Exercise requirements
Copy the listing in full and exactly, omitting its images.

Information shown
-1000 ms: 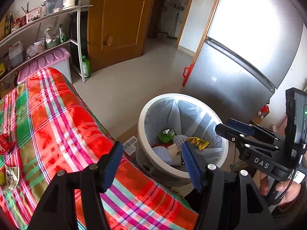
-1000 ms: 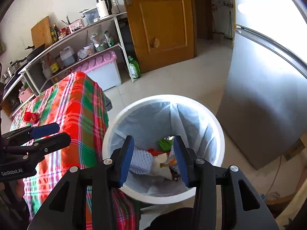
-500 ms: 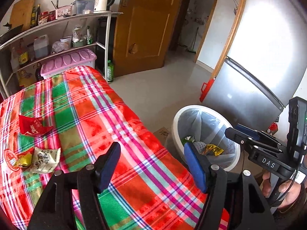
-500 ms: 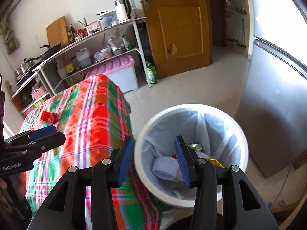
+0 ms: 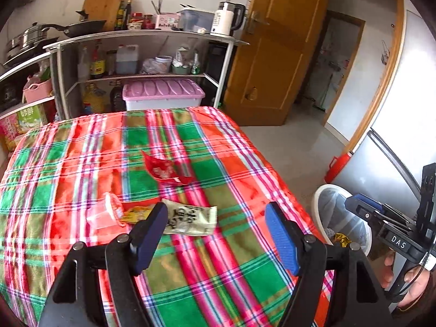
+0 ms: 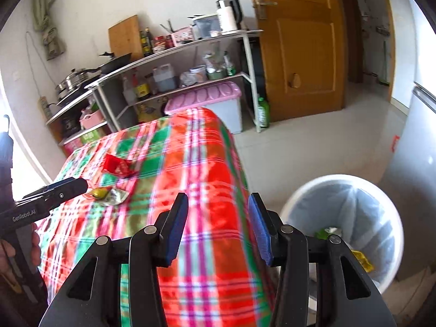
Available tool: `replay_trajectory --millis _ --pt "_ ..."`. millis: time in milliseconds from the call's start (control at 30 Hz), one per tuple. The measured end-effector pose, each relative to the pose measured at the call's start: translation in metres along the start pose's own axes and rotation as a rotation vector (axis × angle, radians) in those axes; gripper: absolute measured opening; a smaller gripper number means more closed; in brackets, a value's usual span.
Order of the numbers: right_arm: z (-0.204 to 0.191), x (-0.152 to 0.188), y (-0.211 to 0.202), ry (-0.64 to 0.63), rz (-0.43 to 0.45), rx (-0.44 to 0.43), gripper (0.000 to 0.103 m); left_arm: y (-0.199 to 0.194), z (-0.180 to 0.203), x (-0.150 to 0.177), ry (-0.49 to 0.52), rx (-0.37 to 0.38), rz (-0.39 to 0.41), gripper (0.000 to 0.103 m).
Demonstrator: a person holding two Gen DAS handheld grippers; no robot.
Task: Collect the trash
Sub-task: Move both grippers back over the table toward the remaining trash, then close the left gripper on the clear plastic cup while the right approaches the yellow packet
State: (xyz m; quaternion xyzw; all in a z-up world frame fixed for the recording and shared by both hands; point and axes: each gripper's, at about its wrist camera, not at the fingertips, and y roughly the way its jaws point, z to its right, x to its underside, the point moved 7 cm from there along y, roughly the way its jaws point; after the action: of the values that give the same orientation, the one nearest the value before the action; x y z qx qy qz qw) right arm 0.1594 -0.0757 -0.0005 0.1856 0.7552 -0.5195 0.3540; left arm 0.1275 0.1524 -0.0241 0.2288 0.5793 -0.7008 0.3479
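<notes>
At twelve o'clock we note a grey metal two-tier shelf rack (image 5: 141,36) against the wall. On its top tier we record a white electric kettle (image 5: 226,19) at one o'clock and a black frying pan (image 5: 81,24) at eleven. Beneath it sits a lilac-lidded plastic storage box (image 5: 162,94). We observe a brown wooden door (image 5: 275,54) at one o'clock, a silver refrigerator (image 6: 419,147) at three, and a green plastic bottle (image 6: 263,114) on the floor.

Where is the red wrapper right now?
In the left wrist view, the red wrapper lies mid-tablecloth, beyond the pale snack packet and clear cup.
</notes>
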Motion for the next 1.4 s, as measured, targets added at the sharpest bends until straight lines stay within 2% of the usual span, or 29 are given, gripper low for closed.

Result of this task
-1000 ms: 
-1000 ms: 
-500 ms: 
-500 ms: 
+0 ms: 
+0 ms: 
Available tool: `replay_trajectory --millis _ --pt "_ ..."`. millis: time in milliseconds from the call's start (control at 30 Hz), one per tuple. The measured end-effector pose, each relative to the pose measured at the call's start: translation in metres along the start pose's own axes and rotation as a rotation vector (axis × angle, radians) in those axes; gripper: absolute measured opening; a smaller gripper number means more closed; in brackets, a value's usual span.
Order of the numbers: right_arm: z (-0.204 to 0.191), x (-0.152 to 0.188), y (-0.211 to 0.202), ry (-0.64 to 0.63), rz (-0.43 to 0.45), rx (-0.44 to 0.43), gripper (0.000 to 0.103 m); left_arm: y (-0.199 to 0.194), z (-0.180 to 0.203), x (-0.150 to 0.177), ry (-0.49 to 0.52), rx (-0.37 to 0.38), rz (-0.39 to 0.41), gripper (0.000 to 0.103 m).
Demonstrator: a person holding two Gen DAS handheld grippers; no robot.
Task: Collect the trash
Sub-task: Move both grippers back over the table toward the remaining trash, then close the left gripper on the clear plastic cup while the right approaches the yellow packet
State: (xyz m; quaternion xyzw; all in a z-up world frame fixed for the recording and shared by both hands; point and axes: each gripper's, at about its wrist camera, not at the fingertips, and y roughly the way its jaws point, z to its right, x to its underside, the point moved 7 cm from there along y, roughly the way its jaws point; after the action: of the values that give the same orientation, the one nearest the value before the action; x y z qx qy qz qw) right arm 0.1594 -0.0757 -0.0005 0.1856 0.7552 -0.5195 0.3540; left arm 0.1275 0.1524 -0.0241 0.2288 0.5793 -0.7008 0.3479
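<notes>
At twelve o'clock we note a grey metal two-tier shelf rack (image 5: 141,36) against the wall. On its top tier we record a white electric kettle (image 5: 226,19) at one o'clock and a black frying pan (image 5: 81,24) at eleven. Beneath it sits a lilac-lidded plastic storage box (image 5: 162,94). We observe a brown wooden door (image 5: 275,54) at one o'clock, a silver refrigerator (image 6: 419,147) at three, and a green plastic bottle (image 6: 263,114) on the floor.

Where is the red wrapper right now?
In the left wrist view, the red wrapper lies mid-tablecloth, beyond the pale snack packet and clear cup.
</notes>
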Motion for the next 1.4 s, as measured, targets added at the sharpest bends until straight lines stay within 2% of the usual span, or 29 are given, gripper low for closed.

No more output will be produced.